_Instructions for the task_
Leave out the pictures and copy every record exactly.

_Dataset entries_

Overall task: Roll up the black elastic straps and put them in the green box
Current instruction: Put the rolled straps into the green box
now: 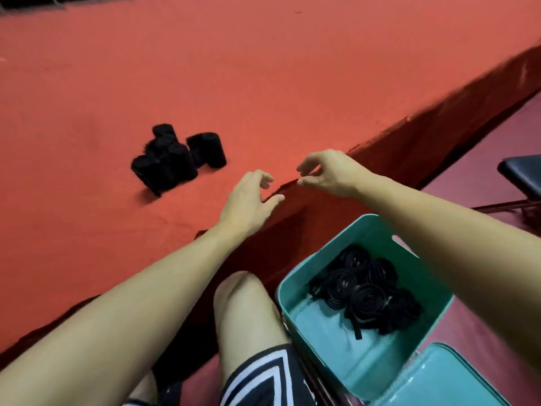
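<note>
Several rolled-up black elastic straps (364,294) already sit coiled in the teal-green plastic box (295,291) at the lower right of the frame, bunched toward its far end. A second batch, a cluster of black cylinder-shaped strap rolls (175,161), stands on the red felt-covered table (263,83) left of centre, well apart from the box.

Both hands are up at the table's near edge, mid-frame. Left hand (248,197) hovers palm down with fingers loosely curled and thumb stuck out, and I can't see anything in it. Right hand (328,174) has thumb and forefinger nearly pinched together right at the edge; something thin and dark runs between the two hands there, but it's too blurry to say whether it's a strap or just the table's edge.

Lower centre there's a bare knee (240,300) and black-and-white striped shorts (263,379), just beside the box. Far right, a black padded seat (524,174).
</note>
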The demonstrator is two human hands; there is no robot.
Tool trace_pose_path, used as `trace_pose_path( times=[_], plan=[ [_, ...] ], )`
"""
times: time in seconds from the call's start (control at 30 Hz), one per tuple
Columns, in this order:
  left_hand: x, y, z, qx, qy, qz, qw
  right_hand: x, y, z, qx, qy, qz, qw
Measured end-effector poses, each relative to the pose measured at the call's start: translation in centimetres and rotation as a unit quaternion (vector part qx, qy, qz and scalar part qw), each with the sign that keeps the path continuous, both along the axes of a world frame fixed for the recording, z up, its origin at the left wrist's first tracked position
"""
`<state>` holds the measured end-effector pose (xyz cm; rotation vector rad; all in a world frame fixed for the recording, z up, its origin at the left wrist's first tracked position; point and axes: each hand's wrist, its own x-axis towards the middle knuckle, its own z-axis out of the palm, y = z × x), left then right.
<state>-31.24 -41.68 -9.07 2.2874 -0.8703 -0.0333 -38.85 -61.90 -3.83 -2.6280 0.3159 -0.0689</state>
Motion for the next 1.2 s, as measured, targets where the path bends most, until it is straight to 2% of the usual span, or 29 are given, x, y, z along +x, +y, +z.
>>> trace_pose_path(
  times=[0.3, 0.43, 0.53, 0.63, 0.97, 1.2],
  plan=[
    [9.2, 11.7, 4.0, -0.028, -0.081, 0.169, 0.982, 12.7, 8.6, 1.2, -0.022, -0.012, 0.055, 0.998],
    [12.3, 15.4, 4.2, -0.012, -0.046, 0.238, 0.970, 16.8, 10.2, 0.2, -0.021, -0.022, 0.031, 0.999],
    [14.4, 16.9, 3.4, -0.002, 0.023, 0.235, 0.972, 19.3, 10.5, -0.1, 0.002, -0.021, 0.023, 1.000],
    [15.8, 17.3, 3.0, 0.011, 0.052, 0.218, 0.975, 21.4, 10.3, -0.1, 0.010, -0.003, 0.026, 1.000],
    [17.7, 16.4, 3.0, 0.077, 0.021, 0.199, 0.977, 23.9, 10.3, 0.1, -0.020, 0.035, 0.088, 0.995],
    [17.3, 17.0, 3.2, 0.088, 0.037, 0.226, 0.969, 22.3, 9.9, -0.1, 0.006, -0.011, 0.094, 0.996]
  ],
)
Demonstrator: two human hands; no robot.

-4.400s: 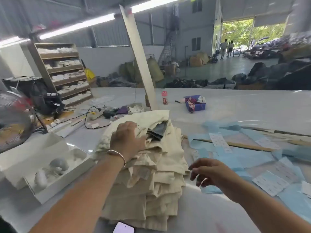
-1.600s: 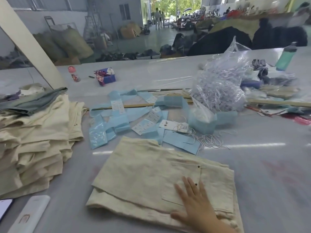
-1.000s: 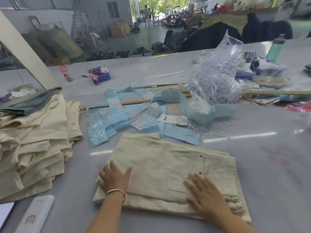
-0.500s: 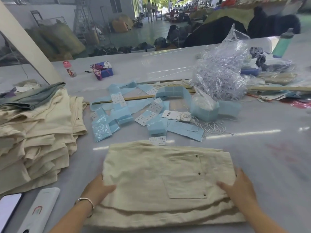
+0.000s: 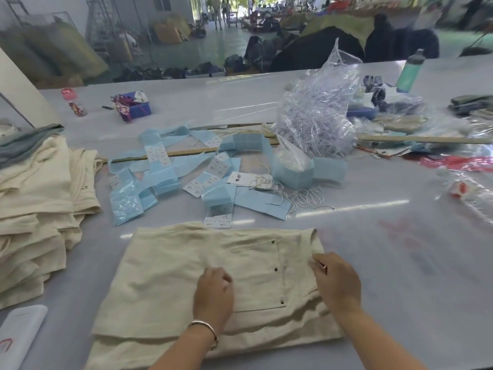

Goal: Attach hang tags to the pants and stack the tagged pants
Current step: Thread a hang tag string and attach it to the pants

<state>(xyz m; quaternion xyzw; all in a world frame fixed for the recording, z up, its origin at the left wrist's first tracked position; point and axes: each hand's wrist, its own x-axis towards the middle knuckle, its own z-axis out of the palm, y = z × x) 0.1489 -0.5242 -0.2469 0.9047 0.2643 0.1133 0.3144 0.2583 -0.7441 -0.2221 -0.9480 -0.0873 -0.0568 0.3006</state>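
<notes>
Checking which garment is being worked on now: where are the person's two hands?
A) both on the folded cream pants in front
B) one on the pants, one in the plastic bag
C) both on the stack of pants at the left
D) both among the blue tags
A: the left hand and right hand both rest on the folded cream pants.

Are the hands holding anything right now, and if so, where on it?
The right hand pinches the folded cream pants at their right edge, by the waistband. The left hand rests curled on the pants' middle; a grip there cannot be told.
</notes>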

_Answer_
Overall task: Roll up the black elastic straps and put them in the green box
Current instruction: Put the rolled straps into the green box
now: 
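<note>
Several rolled-up black elastic straps (364,294) already sit coiled in the teal-green plastic box (295,291) at the lower right of the frame, bunched toward its far end. A second batch, a cluster of black cylinder-shaped strap rolls (175,161), stands on the red felt-covered table (263,83) left of centre, well apart from the box.

Both hands are up at the table's near edge, mid-frame. Left hand (248,197) hovers palm down with fingers loosely curled and thumb stuck out, and I can't see anything in it. Right hand (328,174) has thumb and forefinger nearly pinched together right at the edge; something thin and dark runs between the two hands there, but it's too blurry to say whether it's a strap or just the table's edge.

Lower centre there's a bare knee (240,300) and black-and-white striped shorts (263,379), just beside the box. Far right, a black padded seat (524,174).
</note>
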The demonstrator is two human hands; there is no robot.
Tool trace_pose_path, used as `trace_pose_path( times=[_], plan=[ [_, ...] ], )`
"""
times: time in seconds from the call's start (control at 30 Hz), one per tuple
Columns, in this order:
  left_hand: x, y, z, qx, qy, qz, qw
  right_hand: x, y, z, qx, qy, qz, qw
Measured end-effector poses, each relative to the pose measured at the call's start: translation in centimetres and rotation as a unit quaternion (vector part qx, qy, qz and scalar part qw), each with the sign that keeps the path continuous, both along the axes of a world frame fixed for the recording, z up, its origin at the left wrist's first tracked position
"""
`<state>` holds the measured end-effector pose (xyz cm; rotation vector rad; all in a world frame fixed for the recording, z up, its origin at the left wrist's first tracked position; point and axes: each hand's wrist, its own x-axis towards the middle knuckle, its own z-axis out of the palm, y = z × x), left then right.
<state>-31.24 -41.68 -9.07 2.2874 -0.8703 -0.0333 -38.85 -61.90 -3.83 -2.6280 0.3159 -0.0689</state>
Motion for the next 1.2 s, as measured, targets where the path bends most, until it is straight to 2% of the usual span, or 29 are given, x, y, z along +x, +y, +z.
>>> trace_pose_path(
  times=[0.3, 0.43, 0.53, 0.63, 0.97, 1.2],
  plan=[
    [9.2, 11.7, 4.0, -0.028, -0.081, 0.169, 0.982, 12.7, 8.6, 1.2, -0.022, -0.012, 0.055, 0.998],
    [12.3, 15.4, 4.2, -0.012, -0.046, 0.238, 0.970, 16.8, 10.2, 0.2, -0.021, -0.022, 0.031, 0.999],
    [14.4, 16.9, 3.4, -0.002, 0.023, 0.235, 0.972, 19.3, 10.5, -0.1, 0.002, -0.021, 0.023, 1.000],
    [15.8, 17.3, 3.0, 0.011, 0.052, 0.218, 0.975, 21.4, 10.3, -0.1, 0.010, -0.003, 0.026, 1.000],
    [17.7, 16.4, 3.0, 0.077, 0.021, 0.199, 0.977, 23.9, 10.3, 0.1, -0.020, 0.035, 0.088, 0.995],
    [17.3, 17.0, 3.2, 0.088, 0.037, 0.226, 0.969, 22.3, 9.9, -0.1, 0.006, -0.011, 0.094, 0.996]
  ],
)
Demonstrator: two human hands; no robot.

-4.400s: 
-1.600s: 
-1.000s: 
-0.500s: 
+0.000s: 

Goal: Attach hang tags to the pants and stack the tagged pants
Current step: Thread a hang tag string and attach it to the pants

<state>(xyz m; quaternion xyzw; all in a world frame fixed for the recording, z up, its origin at the left wrist's first tracked position; point and axes: each hand's wrist, its own x-axis towards the middle knuckle, its own z-axis out of the palm, y = z × x) 0.1489 -0.5242 -0.2469 0.9047 0.2643 0.1133 0.3144 0.2583 -0.7441 -0.2221 -0.9480 -0.0873 -0.0568 0.3006</state>
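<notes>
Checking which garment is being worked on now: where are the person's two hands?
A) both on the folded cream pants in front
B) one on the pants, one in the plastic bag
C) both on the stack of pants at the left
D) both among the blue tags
A: the left hand and right hand both rest on the folded cream pants.

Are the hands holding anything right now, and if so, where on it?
The right hand pinches the folded cream pants at their right edge, by the waistband. The left hand rests curled on the pants' middle; a grip there cannot be told.
</notes>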

For this exercise, the work is now complete.